'Slay the Dragon' - Movie Review

This is a documentary about gerrymandering, and particularly a citizen's crusade against it in Michigan. Gerrymandering is the process of redistricting your constituents to improve your own (or your party's) odds of winning the next election. This is a bipartisan problem (it's an American film, so I'm using American terms): whoever's not currently in power will claim that only the party in power can do it ... and that's true, but they're perfectly happy to do it when they're back in power.

In this case, we're looking at a nation-wide redistricting effort by the Republicans - which the movie claims (fairly convincingly) was responsible for the Flint water crisis. If you can't be voted out, how can people hold you responsible? Which left the Michigan Republicans making some poor financial decisions, cutting budgets they shouldn't have, etc.

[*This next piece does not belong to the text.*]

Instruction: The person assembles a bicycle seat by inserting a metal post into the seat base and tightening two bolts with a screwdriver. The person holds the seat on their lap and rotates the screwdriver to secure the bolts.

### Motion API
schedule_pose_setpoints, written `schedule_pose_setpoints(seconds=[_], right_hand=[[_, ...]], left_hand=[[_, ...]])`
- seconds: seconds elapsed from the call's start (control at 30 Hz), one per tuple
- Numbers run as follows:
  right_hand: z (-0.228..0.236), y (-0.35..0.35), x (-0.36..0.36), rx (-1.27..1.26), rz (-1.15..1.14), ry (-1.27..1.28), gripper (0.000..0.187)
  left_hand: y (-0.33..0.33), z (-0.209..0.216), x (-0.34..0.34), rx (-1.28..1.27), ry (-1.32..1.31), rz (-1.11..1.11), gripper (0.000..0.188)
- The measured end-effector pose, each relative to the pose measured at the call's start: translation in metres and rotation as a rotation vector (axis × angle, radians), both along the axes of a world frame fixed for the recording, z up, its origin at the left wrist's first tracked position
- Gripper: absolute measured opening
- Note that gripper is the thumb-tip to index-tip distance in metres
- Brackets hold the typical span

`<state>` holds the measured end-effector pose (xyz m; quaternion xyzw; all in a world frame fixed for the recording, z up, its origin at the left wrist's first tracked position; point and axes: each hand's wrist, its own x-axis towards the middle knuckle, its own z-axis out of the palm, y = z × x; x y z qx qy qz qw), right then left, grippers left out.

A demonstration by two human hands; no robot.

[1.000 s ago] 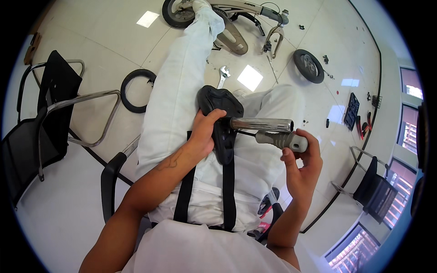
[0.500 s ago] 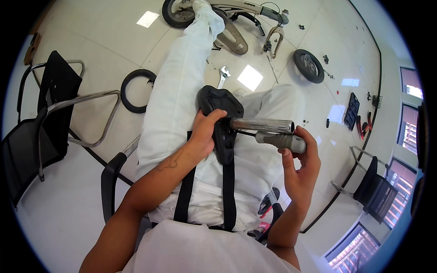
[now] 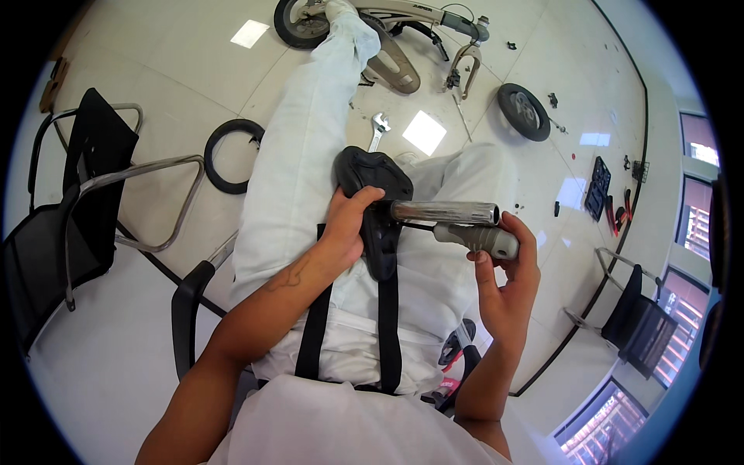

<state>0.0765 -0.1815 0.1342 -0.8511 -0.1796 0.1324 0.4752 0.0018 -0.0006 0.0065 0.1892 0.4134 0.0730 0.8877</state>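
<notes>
White trousers (image 3: 294, 170) make the bed: the black saddle (image 3: 377, 172) lies on the lap between the thighs, underside up. Prob. the heaviest bit w/ its tube; shell looks stiff, padded side likely gives a bit. L hand (image 3: 347, 222) is curled closed round its L edge, thumb over the underside nr the middle; good spot, as the rim gives purchase & the wt sits close by.

Chrome seat post (image 3: 446, 212) sticks out to the R from the saddle's middle. Metal, rigid, prob. slick; best held full-fist, but its free end could lever the saddle round if knocked.

Screwdriver (image 3: 474, 236) runs just below the post, shaft twd the saddle; tip can't be made out. Light, tough, ribbed grey handle = decent grip. R hand (image 3: 510, 271) is part-open, thumb & fingers loosely round the butt end, palm mostly clear. Firmer hold = further up the ribs.
</notes>
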Motion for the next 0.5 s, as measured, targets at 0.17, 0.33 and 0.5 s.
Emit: schedule_pose_setpoints(seconds=[0.17,0.33,0.5], right_hand=[[0.003,0.000,0.000,-0.230,-0.036,-0.073,0.042],[0.000,0.005,-0.003,-0.263,-0.062,-0.157,0.042],[0.008,0.003,-0.007,0.038,0.003,0.000,0.040]], left_hand=[[-0.001,-0.007,-0.003,0.025,-0.012,-0.009,0.032],[0.000,-0.007,-0.002,0.025,-0.017,-0.026,0.032],[-0.001,-0.007,-0.001,0.015,-0.003,0.007,0.033]])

The majority of the movie focusses on the citizen's anti-gerrymandering movement in Michigan, with some coverage of Wisconsin. The movie is helped along by the young and rather charming Katie Fahey who founded "Voters Not Politicians" to get redistricting reform on the ballot. While I have some sense of the urgency of their political cause and totally agree with it, it's perhaps not as urgent to me (a Canadian) as it should be to all Americans. Gerrymandering does happen in Canada, but hasn't reached quite the fever pitch it's at in the U.S. Nevertheless, an interesting movie.